**Your objective**
The answer must be a single number: how many lines below contain "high".

(Stored records)
--------------------
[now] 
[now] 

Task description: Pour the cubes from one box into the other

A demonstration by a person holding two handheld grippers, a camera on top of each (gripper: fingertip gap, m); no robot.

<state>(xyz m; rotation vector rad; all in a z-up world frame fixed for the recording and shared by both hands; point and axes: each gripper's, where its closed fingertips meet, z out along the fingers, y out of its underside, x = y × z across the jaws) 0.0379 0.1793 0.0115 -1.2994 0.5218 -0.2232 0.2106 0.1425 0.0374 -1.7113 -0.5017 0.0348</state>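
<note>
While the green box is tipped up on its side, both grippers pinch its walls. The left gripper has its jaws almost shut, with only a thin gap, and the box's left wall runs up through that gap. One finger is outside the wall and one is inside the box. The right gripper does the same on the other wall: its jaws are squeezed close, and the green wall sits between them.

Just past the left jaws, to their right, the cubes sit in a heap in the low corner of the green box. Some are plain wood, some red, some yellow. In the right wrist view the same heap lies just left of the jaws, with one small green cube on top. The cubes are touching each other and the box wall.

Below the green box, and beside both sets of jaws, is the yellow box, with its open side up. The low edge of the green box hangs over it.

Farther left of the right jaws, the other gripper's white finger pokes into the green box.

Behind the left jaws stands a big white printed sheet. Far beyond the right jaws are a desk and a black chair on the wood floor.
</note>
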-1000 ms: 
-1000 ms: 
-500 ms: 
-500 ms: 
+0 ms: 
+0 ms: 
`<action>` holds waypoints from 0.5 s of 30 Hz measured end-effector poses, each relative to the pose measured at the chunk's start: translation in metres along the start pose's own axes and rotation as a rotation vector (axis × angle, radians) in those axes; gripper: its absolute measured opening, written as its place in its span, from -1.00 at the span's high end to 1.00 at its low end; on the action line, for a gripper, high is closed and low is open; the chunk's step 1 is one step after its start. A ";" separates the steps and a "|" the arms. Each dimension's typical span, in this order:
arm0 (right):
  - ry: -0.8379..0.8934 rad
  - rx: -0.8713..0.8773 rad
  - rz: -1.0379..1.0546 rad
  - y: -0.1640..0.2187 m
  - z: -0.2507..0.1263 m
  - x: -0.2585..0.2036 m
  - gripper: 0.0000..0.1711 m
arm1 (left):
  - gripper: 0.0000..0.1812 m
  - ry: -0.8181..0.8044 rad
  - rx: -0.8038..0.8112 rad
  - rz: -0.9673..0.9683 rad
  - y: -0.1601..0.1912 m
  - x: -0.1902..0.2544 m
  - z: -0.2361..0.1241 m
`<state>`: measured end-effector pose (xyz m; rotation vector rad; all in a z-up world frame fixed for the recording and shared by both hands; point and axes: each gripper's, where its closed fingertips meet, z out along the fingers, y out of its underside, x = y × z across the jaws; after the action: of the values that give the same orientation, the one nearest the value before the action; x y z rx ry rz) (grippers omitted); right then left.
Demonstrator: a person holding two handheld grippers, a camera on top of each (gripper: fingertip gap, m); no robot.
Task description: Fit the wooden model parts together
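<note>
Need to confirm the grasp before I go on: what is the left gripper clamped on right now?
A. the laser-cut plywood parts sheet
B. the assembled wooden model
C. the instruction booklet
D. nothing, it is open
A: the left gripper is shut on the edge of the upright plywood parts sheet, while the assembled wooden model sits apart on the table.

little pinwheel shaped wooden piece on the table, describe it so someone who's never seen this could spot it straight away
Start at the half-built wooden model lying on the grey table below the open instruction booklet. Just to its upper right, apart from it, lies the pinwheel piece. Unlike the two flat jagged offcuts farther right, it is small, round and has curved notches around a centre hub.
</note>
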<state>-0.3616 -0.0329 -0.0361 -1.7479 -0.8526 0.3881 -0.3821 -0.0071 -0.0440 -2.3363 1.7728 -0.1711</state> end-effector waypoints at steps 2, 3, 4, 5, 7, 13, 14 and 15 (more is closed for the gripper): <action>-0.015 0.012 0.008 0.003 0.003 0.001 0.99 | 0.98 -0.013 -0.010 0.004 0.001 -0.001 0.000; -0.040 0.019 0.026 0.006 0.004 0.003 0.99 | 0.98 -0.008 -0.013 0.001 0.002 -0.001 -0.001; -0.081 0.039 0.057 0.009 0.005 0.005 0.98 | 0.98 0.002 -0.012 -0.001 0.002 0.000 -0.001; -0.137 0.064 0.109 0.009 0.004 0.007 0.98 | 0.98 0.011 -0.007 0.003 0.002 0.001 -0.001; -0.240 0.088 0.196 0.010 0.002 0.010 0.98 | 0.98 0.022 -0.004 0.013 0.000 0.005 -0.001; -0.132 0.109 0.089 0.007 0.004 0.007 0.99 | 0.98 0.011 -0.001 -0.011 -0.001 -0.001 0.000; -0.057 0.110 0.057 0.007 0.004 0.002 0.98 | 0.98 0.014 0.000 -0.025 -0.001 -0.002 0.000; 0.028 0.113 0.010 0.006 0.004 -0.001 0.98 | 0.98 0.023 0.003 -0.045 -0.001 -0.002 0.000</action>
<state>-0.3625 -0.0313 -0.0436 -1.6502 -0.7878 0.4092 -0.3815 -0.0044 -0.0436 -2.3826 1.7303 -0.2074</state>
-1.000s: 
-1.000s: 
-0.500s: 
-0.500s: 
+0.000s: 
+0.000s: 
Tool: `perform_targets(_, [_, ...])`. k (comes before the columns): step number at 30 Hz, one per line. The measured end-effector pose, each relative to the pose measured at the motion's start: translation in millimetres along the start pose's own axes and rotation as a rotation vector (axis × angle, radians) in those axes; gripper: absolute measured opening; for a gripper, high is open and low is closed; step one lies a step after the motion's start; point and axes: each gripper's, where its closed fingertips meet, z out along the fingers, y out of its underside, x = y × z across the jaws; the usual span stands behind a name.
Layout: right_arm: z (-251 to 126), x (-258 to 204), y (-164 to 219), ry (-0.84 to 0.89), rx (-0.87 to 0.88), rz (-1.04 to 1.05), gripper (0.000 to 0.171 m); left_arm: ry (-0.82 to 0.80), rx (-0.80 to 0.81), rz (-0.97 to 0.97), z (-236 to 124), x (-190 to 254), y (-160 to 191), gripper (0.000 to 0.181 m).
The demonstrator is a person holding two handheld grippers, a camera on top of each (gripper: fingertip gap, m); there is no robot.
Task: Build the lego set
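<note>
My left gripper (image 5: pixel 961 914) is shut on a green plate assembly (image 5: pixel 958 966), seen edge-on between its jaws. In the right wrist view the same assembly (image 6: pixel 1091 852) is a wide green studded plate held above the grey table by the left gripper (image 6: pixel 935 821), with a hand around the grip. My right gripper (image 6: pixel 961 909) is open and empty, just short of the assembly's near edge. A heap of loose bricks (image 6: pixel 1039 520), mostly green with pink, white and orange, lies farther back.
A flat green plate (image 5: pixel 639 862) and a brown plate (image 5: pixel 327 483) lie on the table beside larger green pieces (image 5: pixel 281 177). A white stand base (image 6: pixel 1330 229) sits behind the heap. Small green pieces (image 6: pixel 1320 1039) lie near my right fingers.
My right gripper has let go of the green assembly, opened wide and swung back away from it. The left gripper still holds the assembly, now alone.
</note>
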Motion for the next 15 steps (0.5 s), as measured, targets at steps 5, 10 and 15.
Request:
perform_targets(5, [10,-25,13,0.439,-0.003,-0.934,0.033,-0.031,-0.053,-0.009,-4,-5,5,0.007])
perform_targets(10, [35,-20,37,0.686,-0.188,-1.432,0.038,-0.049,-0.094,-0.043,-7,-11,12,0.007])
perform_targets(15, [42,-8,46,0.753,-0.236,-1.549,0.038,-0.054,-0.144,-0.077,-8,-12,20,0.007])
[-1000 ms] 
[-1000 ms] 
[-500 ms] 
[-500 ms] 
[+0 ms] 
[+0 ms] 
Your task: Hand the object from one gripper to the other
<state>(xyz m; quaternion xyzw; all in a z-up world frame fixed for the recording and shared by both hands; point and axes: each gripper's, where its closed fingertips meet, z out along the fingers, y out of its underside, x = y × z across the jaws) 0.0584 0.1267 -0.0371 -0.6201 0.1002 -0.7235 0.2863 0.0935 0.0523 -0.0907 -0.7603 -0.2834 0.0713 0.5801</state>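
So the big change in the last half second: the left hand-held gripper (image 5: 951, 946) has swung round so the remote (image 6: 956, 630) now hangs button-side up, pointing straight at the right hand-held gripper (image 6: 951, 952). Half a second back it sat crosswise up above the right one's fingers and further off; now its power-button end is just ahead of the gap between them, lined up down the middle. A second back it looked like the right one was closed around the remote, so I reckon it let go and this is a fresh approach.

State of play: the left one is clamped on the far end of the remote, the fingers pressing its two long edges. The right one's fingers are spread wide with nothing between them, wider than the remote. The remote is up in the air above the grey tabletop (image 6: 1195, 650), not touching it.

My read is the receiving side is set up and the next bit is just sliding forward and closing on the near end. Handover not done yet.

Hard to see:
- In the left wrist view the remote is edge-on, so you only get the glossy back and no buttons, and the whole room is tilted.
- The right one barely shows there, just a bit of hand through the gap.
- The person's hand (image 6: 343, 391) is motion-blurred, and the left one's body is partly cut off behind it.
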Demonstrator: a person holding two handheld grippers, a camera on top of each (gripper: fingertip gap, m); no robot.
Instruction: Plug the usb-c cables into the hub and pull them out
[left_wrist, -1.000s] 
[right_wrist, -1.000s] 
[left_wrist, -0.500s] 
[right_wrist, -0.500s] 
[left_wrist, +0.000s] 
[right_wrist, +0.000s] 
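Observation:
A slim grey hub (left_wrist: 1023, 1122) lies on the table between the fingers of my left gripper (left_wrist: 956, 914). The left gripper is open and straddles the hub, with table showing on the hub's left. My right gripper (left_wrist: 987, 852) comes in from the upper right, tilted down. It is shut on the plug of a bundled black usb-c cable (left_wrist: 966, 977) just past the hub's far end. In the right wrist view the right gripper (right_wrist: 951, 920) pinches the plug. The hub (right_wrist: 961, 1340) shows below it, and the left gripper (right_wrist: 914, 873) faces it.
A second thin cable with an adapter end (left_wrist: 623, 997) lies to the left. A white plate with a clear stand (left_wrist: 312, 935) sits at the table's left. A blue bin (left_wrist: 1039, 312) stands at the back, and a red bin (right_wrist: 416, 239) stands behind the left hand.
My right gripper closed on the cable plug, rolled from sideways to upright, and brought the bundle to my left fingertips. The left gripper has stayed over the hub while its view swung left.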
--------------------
**Your solution**
2